Ironically, such low level reasoning skills lend themselves well to simply buying into black and white, moralistic visions of religion such as those Prager advocates here. But the goal of higher education is to help students learn to engage in more complex reasoning and critical and creative thinking. While accountability advocates want measurable data to prove to themselves that students are learning stuff, the reality is that it is the ability to think critically and creatively that is going to serve the worker in a global economy with its rapid and unpredictable changes.
Of course, when brittle, black and white constructions of religion are examined in the harsh light of critical thinking, their brittleness often proves too fragile to sustain such examination. It’s easy for those whose constructions of G-d have been thoughtfully examined and found wanting to blame instructors for having brainwashed their young students and led them astray. At a very basic level, such an assessment avoids the more obvious possibility – that their perspective has been fairly and soundly considered but ultimately has not been found compelling.

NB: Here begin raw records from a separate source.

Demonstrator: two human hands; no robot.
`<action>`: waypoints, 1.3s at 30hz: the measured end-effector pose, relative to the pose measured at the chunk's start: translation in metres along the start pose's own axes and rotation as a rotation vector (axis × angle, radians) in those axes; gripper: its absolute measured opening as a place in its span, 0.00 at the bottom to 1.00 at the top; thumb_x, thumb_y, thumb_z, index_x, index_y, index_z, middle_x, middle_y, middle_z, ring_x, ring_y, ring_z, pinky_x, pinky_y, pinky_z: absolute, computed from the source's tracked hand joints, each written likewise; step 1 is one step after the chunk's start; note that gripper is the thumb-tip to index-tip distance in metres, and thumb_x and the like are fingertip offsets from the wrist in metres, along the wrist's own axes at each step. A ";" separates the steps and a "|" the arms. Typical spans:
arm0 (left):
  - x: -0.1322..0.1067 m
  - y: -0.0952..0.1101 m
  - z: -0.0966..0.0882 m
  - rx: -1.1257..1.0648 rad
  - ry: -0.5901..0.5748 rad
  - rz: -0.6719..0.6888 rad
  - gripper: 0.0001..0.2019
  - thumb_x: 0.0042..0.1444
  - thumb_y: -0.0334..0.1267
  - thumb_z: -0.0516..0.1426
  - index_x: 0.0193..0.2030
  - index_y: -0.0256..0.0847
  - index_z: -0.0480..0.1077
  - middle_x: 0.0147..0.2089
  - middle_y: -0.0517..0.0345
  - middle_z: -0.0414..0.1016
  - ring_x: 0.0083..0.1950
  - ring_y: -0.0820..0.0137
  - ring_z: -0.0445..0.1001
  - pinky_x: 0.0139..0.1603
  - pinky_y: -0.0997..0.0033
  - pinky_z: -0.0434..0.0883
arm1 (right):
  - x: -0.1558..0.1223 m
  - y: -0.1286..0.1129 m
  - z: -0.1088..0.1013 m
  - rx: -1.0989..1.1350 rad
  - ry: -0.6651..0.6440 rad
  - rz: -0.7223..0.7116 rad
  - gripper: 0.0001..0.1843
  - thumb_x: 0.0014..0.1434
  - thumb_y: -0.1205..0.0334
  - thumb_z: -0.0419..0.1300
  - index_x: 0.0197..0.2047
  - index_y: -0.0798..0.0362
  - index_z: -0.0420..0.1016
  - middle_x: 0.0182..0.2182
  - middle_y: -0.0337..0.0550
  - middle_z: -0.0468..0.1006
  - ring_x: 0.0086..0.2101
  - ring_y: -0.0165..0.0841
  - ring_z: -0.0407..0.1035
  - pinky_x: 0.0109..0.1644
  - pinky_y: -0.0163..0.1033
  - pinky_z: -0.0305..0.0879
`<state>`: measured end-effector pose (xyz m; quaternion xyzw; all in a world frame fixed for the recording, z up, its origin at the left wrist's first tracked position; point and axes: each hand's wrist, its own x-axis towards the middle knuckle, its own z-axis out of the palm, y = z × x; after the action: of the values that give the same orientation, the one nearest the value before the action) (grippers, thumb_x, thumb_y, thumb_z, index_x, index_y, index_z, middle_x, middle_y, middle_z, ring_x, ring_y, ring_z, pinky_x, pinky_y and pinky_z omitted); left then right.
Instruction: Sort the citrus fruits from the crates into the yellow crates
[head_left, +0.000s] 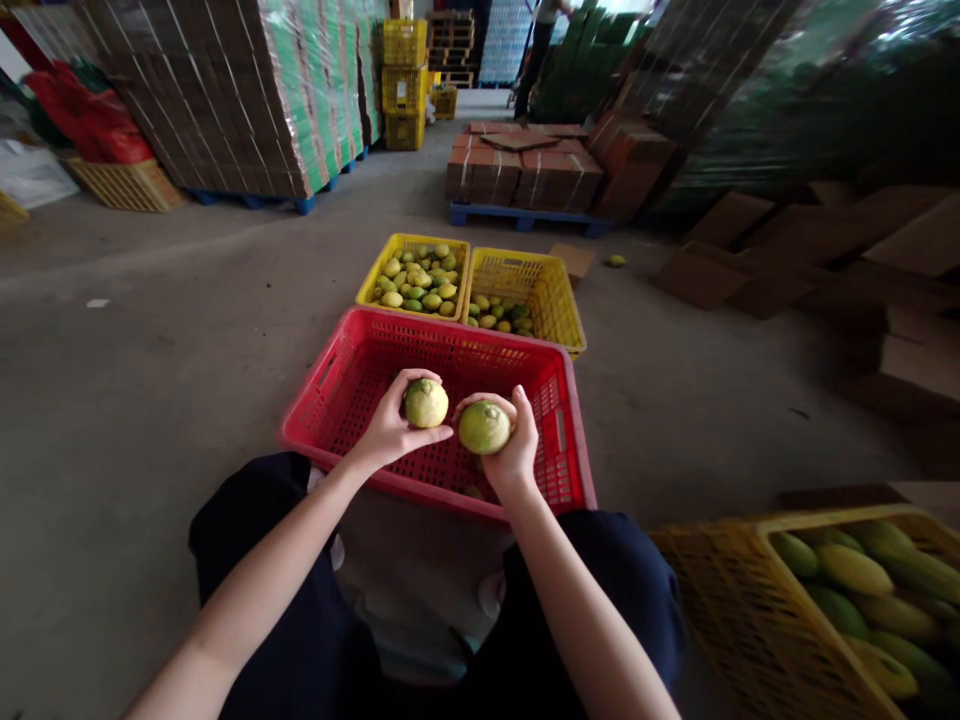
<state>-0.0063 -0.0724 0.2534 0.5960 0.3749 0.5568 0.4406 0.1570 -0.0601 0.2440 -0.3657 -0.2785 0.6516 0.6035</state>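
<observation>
My left hand (391, 428) grips a pale yellow-green round fruit (426, 403) over the red plastic crate (352, 360) on the floor before my knees. Beside it my right hand (514, 450) is closed round a greener fruit (484, 427) of the same size, above the same crate. The two fruits are nearly touching. The crate's floor is almost bare; one fruit (472, 492) peeks out near its front wall.
Behind the red crate stand two yellow crates, the left (373, 272) full of green-yellow fruit, the right (559, 300) part filled. A yellow crate (720, 600) of long mangoes sits at my right. Wrapped pallets, flat cartons and a distant person's legs (534, 60) surround the concrete floor.
</observation>
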 end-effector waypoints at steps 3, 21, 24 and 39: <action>0.002 0.000 0.002 -0.187 -0.026 -0.172 0.26 0.45 0.41 0.70 0.51 0.43 0.69 0.49 0.53 0.74 0.43 0.67 0.77 0.44 0.69 0.74 | 0.005 0.000 -0.002 0.101 -0.003 0.092 0.27 0.55 0.39 0.56 0.24 0.55 0.78 0.22 0.46 0.79 0.30 0.39 0.77 0.32 0.39 0.74; 0.009 -0.018 0.009 -1.183 0.370 -0.751 0.19 0.62 0.39 0.52 0.56 0.36 0.71 0.38 0.50 0.80 0.37 0.69 0.80 0.36 0.74 0.77 | 0.010 0.021 0.002 0.478 -0.007 0.412 0.15 0.61 0.53 0.56 0.42 0.53 0.78 0.31 0.44 0.84 0.27 0.33 0.77 0.29 0.37 0.76; 0.010 -0.020 0.010 -1.143 0.287 -0.691 0.19 0.61 0.41 0.53 0.57 0.38 0.72 0.39 0.52 0.81 0.38 0.69 0.80 0.38 0.72 0.76 | 0.009 0.019 0.002 0.488 -0.013 0.384 0.15 0.61 0.52 0.57 0.43 0.52 0.77 0.32 0.43 0.84 0.27 0.33 0.78 0.26 0.34 0.74; 0.003 -0.031 0.023 -1.205 0.334 -0.724 0.12 0.58 0.37 0.54 0.45 0.36 0.75 0.38 0.52 0.80 0.40 0.69 0.79 0.40 0.71 0.76 | 0.012 -0.003 -0.031 0.528 0.117 0.238 0.14 0.54 0.58 0.57 0.42 0.53 0.77 0.32 0.43 0.84 0.29 0.34 0.78 0.29 0.36 0.74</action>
<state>0.0186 -0.0620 0.2249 -0.0050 0.2390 0.5696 0.7864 0.1840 -0.0506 0.2263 -0.2633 -0.0192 0.7454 0.6121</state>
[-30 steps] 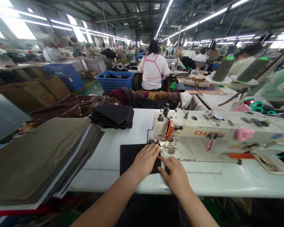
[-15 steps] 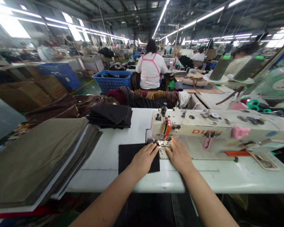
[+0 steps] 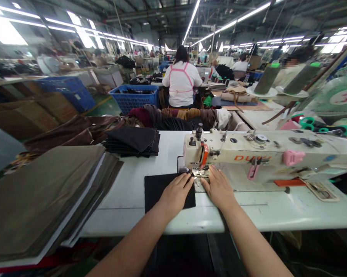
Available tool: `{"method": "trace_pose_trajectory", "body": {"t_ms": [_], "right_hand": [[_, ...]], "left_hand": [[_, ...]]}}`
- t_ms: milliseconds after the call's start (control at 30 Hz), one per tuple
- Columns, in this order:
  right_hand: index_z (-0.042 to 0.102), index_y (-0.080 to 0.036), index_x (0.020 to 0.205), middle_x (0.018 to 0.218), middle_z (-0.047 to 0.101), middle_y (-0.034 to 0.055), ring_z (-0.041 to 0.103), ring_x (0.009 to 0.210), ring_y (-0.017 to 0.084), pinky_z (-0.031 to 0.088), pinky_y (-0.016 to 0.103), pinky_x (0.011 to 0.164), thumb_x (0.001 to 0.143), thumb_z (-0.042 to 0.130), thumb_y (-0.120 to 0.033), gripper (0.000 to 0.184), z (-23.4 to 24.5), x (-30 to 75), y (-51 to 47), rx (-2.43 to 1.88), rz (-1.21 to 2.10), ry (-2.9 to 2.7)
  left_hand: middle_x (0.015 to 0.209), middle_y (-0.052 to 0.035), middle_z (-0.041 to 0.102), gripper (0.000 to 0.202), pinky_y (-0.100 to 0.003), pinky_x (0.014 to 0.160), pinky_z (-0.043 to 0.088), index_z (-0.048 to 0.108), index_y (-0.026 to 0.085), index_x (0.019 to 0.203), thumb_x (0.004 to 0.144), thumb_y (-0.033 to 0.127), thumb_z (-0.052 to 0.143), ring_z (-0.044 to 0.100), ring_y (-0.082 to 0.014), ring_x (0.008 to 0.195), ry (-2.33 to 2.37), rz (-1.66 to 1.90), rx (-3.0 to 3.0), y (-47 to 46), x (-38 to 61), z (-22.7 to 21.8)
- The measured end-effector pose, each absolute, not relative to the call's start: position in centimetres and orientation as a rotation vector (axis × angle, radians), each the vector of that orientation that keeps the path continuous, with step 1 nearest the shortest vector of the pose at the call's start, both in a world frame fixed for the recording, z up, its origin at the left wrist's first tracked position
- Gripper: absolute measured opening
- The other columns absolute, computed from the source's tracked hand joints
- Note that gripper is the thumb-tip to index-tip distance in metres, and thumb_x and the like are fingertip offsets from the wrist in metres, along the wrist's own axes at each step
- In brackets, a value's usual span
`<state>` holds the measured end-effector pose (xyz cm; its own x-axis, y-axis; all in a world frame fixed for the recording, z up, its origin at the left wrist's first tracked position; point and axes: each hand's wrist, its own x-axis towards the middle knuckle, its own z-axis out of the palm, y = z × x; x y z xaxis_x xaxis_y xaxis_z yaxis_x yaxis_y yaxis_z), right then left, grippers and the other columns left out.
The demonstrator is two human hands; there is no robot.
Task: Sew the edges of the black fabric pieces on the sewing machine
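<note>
A dark rectangular piece of fabric (image 3: 157, 189) lies on the pale table with its right edge by the presser foot of the sewing machine (image 3: 248, 157). On top of it rests my left hand (image 3: 175, 192), flat and palm down, fingertips close to the foot. My right hand (image 3: 220, 188) lies flat on the machine bed just right of the foot, with its fingers stretched and the thumb apart. The needle area (image 3: 200, 173) sits between the two hands. Whether the fabric reaches under the foot is hard to make out.
Folded black pieces (image 3: 133, 141) lie stacked behind the fabric. A tall pile of olive cloth (image 3: 43, 196) takes up the left side. Thread cones (image 3: 264, 79) stand at the back right. Ahead, a person in a white top (image 3: 181, 82) sits beside a blue basket (image 3: 134, 96).
The view has shifted slightly. Both hands keep almost the same place beside the presser foot, and the dark fabric has barely moved.
</note>
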<state>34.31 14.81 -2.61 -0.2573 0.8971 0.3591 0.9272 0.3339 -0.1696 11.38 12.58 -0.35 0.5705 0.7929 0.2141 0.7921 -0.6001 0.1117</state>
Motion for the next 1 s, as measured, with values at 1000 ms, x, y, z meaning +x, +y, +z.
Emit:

His remaining points on a theology of comfort, theodicy and Islamaphobia deserve much more serious consideration than he provides them here. Mr. Prager may be a lot of things but he’s clearly not much of a theologian.
Again, I appreciate your making me aware of this column and this writer.
The Rev. Harry Scott Coverston, J.D., Ph.D.
Member, Florida Bar (inactive status)
Priest, Episcopal Church (Dio. of El Camino Real, CA)
Instructor: Humanities, Religion, Philosophy of Law
University of Central Florida, Orlando
If the unexamined life is not worth living, surely an unexamined belief system, be it religious or political, is not worth holding.